• [THE PROBLEM]: Restate word for word the lines of the data below, from the first through the one that has "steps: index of".

• [THE DATA]:

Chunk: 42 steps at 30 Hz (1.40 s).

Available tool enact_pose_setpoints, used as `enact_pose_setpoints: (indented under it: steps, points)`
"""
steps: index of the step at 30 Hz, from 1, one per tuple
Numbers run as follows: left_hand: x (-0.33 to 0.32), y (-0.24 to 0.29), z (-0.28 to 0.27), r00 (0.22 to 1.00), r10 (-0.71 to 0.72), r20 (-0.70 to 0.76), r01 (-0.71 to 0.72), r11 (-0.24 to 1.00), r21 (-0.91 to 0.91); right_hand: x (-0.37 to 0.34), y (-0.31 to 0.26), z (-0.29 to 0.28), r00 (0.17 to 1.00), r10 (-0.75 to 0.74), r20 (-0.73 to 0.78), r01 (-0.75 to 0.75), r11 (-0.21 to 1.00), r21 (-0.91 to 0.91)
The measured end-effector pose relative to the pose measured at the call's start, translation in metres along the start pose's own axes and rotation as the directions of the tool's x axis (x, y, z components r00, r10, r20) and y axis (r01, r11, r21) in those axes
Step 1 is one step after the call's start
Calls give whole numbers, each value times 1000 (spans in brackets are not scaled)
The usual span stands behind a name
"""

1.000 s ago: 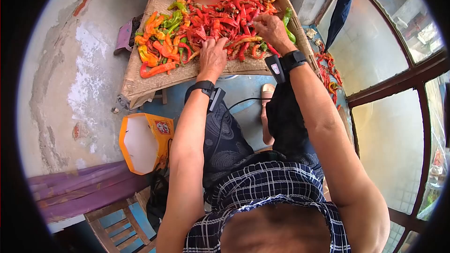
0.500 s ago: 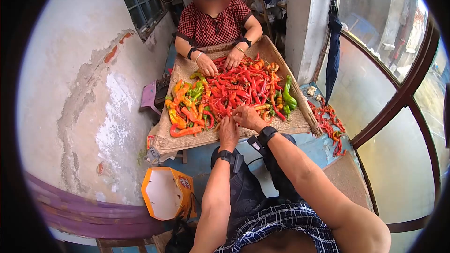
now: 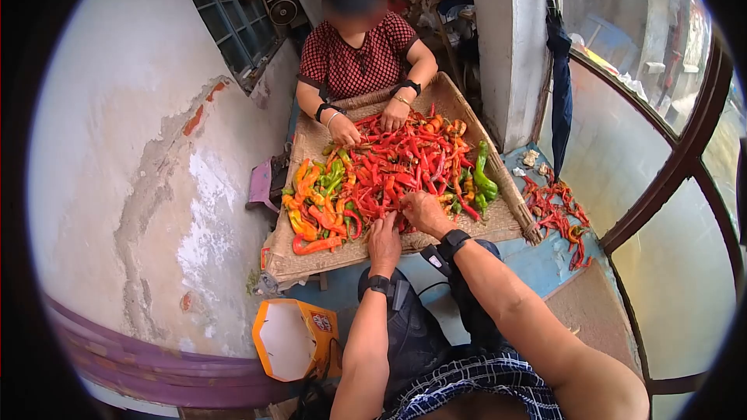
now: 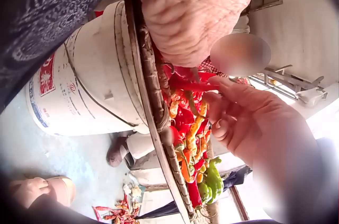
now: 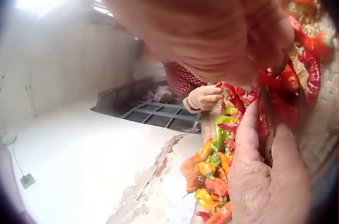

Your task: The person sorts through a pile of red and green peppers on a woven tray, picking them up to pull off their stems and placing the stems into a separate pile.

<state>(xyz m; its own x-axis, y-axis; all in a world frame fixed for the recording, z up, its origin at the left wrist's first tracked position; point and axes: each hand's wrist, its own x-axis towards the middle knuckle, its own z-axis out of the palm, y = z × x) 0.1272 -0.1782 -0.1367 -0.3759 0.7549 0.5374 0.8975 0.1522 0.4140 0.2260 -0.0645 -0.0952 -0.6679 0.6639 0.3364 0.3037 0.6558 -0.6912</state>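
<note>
A heap of red chili peppers (image 3: 405, 163) lies on a woven tray (image 3: 506, 225). At its near side my left hand (image 3: 384, 243) and right hand (image 3: 424, 211) are close together, low over the tray. In the left wrist view, a red chili pepper (image 4: 192, 84) stretches between the hands, its end at the right hand's curled fingertips. The right wrist view shows my left thumb and forefinger around red pepper flesh, partly hidden by the right hand. Orange and yellow peppers (image 3: 311, 194) lie at the left of the heap, and a green pepper (image 3: 484, 175) at the right.
Another person (image 3: 356, 58) sits across the tray, both hands among the peppers. A white bucket (image 4: 95, 75) stands under the tray. An orange-sided box (image 3: 296, 338) is on the floor at left. Red peppers (image 3: 556, 210) lie by the window, below a dark folded umbrella (image 3: 559, 85).
My right hand has come from the heap's right side to beside my left hand at the near edge. The head view has tilted up, bringing the person opposite into sight.
</note>
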Motion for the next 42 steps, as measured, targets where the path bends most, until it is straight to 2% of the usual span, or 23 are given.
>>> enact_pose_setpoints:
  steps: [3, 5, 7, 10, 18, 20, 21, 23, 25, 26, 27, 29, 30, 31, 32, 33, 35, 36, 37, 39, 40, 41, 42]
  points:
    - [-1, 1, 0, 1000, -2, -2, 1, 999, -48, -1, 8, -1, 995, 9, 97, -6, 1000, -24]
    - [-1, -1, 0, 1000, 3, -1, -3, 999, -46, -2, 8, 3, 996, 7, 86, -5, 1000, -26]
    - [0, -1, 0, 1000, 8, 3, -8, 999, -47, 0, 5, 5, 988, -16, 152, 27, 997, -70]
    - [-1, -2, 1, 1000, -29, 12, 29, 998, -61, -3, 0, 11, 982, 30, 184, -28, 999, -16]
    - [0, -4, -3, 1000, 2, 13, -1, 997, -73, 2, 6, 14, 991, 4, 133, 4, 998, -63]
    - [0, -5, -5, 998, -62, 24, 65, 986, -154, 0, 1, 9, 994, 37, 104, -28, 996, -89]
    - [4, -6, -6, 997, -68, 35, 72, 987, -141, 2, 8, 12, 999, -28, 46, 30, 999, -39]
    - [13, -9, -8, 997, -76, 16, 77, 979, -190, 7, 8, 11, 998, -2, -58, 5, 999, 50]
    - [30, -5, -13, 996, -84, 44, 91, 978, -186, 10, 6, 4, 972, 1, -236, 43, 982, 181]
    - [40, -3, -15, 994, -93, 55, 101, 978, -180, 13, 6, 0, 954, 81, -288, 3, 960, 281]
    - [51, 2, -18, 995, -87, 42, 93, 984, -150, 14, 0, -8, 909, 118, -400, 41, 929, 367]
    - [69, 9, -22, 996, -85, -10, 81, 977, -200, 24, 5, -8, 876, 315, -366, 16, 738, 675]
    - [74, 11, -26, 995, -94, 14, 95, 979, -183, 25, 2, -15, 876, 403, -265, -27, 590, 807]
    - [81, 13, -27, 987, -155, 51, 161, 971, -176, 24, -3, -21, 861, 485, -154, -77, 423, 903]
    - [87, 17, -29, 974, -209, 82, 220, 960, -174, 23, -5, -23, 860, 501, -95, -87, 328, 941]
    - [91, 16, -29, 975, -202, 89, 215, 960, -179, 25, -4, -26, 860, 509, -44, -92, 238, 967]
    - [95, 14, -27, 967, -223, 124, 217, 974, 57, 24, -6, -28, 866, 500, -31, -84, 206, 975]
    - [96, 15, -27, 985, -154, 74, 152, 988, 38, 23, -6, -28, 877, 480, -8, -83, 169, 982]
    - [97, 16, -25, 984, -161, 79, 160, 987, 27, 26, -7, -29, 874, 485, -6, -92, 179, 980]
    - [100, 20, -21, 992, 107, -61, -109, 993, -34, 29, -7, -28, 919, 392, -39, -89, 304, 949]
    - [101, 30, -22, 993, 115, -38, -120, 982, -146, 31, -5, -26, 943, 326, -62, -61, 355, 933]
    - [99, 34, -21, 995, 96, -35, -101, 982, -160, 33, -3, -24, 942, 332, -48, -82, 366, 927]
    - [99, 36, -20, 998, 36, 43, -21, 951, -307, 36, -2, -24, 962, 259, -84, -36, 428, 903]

• [REPLY TO THE TASK]:
Chunk: 42 steps at 30 Hz (1.40 s).

Available tool enact_pose_setpoints, used as `enact_pose_setpoints: (indented under it: steps, points)`
"""
steps: index of the step at 30 Hz, from 1, one per tuple

For this exercise, nothing more is required.